McGill, News

Tribune Explains: McGill’s New Vic Project

After the site was decommissioned in 2015, McGill has launched a proposal to renovate part of the Royal Victoria Hospital to create a state-of-the-art research, teaching, and learning hub dedicated to Sustainability Systems and Public Policy. The project was named the New Vic Project, and construction on the old Royal Victoria Hospital is planned to start in January of 2023. 

What is McGill looking to achieve with the New Vic project?

McGill is renovating only part of the Royal Victoria site and is working under the Societe Quebecoise des Infrastructures’ (SQI) oversight. Dean of the Faculty of Science and Academic Lead of McGill’s New Vic Project Prof. Bruce Lennox and Director of Community Relations Carole Graveline hope that the project will foster increased collaboration between students and professors, with a focus on sustainability in both the buildings’ laboratories and classrooms. 

The Royal Victoria Hospital’s history

Since its founding in 1893, the old Royal Victoria Hospital, on the corner of Pine and University Ave, has been dedicated to providing medical care. The hospital’s goal of healing extended beyond its patients; its founders wished that the site would be used to heal society and the planet through medical research and education in perpetuity. The hospital is currently being used as a COVID-19 isolation unit for those who are homeless and either infected with the virus or awaiting their test results. The hospital will operate this way until Spring 2021. In 2018, the government of Quebec announced they would cede part of the site to McGill and were also granting $37 million to help fund the renovation plans.  

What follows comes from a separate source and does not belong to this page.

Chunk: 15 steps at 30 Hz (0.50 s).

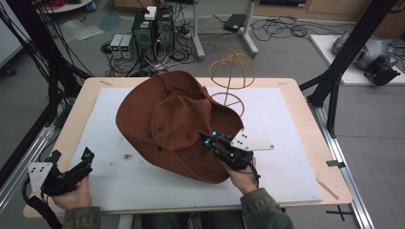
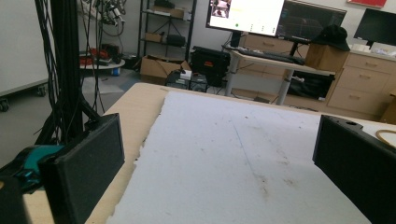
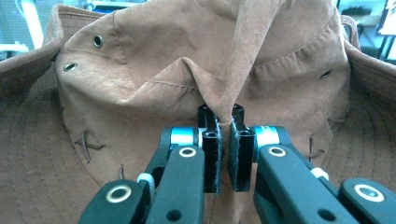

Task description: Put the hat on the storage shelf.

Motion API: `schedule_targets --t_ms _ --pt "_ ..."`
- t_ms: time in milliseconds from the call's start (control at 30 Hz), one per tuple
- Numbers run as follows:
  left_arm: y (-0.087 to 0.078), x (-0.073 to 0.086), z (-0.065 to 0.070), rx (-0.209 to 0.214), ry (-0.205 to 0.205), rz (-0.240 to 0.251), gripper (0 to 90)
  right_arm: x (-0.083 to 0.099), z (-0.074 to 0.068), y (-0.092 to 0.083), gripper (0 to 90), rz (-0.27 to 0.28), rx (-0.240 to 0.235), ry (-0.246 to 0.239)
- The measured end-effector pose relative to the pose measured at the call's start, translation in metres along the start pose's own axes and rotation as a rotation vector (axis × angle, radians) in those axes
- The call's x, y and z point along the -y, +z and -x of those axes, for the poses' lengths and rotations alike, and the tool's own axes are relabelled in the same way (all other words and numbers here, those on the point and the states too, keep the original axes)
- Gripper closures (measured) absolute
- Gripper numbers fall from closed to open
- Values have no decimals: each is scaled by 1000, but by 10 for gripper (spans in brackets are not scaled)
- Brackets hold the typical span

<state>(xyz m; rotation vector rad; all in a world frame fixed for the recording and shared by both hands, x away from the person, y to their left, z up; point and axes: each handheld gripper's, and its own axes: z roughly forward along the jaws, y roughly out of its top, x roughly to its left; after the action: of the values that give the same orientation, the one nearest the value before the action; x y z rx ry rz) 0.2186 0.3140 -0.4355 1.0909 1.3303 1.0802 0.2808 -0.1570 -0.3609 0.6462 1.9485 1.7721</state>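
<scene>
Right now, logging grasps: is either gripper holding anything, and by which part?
The right gripper pinches a fold of the brown suede hat's crown. The left gripper is open, holding nothing.

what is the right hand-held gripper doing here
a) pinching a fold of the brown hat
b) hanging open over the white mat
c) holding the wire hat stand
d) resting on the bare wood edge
a: the right hand-held gripper has its jaws closed on a fold of the brown hat.

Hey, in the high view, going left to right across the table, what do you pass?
left gripper at the near left corner → brown hat → right gripper, shut on a fold of the hat → bare right part of the white mat → table's wooden right edge.
</scene>
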Motion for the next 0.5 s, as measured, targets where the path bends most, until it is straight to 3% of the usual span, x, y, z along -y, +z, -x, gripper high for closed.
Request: schedule_targets --t_ms 200,333,433,467,500 --pt "0 0 1 2 -2 -1 24 -41 12 -21 865 78 60 -17" --pt "0 0 1 2 -2 1 24 -57 22 -29 864 99 99 -26" --pt "0 0 0 1 -2 2 24 -75 40 -38 863 116 155 -24" --pt "0 0 0 1 -1 0 24 -75 40 -38 863 116 155 -24" --pt "0 0 0 0 -1 2 24 -85 50 -42 863 124 188 -34"
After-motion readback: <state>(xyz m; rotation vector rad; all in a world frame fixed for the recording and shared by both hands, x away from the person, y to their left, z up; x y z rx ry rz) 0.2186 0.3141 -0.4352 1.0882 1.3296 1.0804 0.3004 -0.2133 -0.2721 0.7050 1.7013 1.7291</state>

Community feedback and student concerns over the project

Some students, however, are skeptical of the project’s supposed sustainability. In a Nov. 16 roundtable between the McGill administration and student media, students juxtaposed the project’s ethos of environmental consciousness with McGill’s investment in fossil fuel companies and questioned whether this presented a contradiction. Lennox believes the New Vic Project still stands in tandem with the university’s commitments to environmentalism and climate change mitigation through research. 

“I don’t see a contradiction,” Lennox said. “Many of the touch-points and eventual outcomes of research in sustainability have to do with energy use. There is a tremendous commitment in sustainability research at McGill to redirect energy use from all of its conventional sources, but those conventional sources aren’t just for energy use, they’re also for materials.”

During the roundtable discussion, students also spoke to the concern that the decision to partake in a project could potentially disadvantage Montreal’s unhoused population. Lennox said that McGill did not have jurisdiction over the parts of the hospital that are currently being used as shelters. 

“The buildings that we are currently designing for McGill occupancy, eventually ownership and then occupancy, do not include the Women’s Pavilion, the Ross Pavilion, and the Heresy,” Lennox said. “It’s my understanding that the Ross Pavilion is being used for these groups, so it’s out of our jurisdiction, and that building will remain under the control of the SQI past the completion of our project.”

Anti-privatization September 2020 protests

On Sept. 4, local residents and some McGill students demonstrated outside the old Royal Victoria Hospital out of concern that the hospital could be sold to private developers. Protesters claimed that discontinuing the hospital as a shelter for the unhoused population could present adverse impacts on the community by hiking up rent prices in the surrounding area and pricing out low-income residents.  

When will the construction on the old Royal Victoria Hospital start?

Lennox explained that details on the project are largely unknown to the community thus far. He hopes that upcoming information sessions and greater communication between the McGill community, students, professors, and members of the New Vic Project team will clear up controversies on this issue. Construction is slated to start January 2023.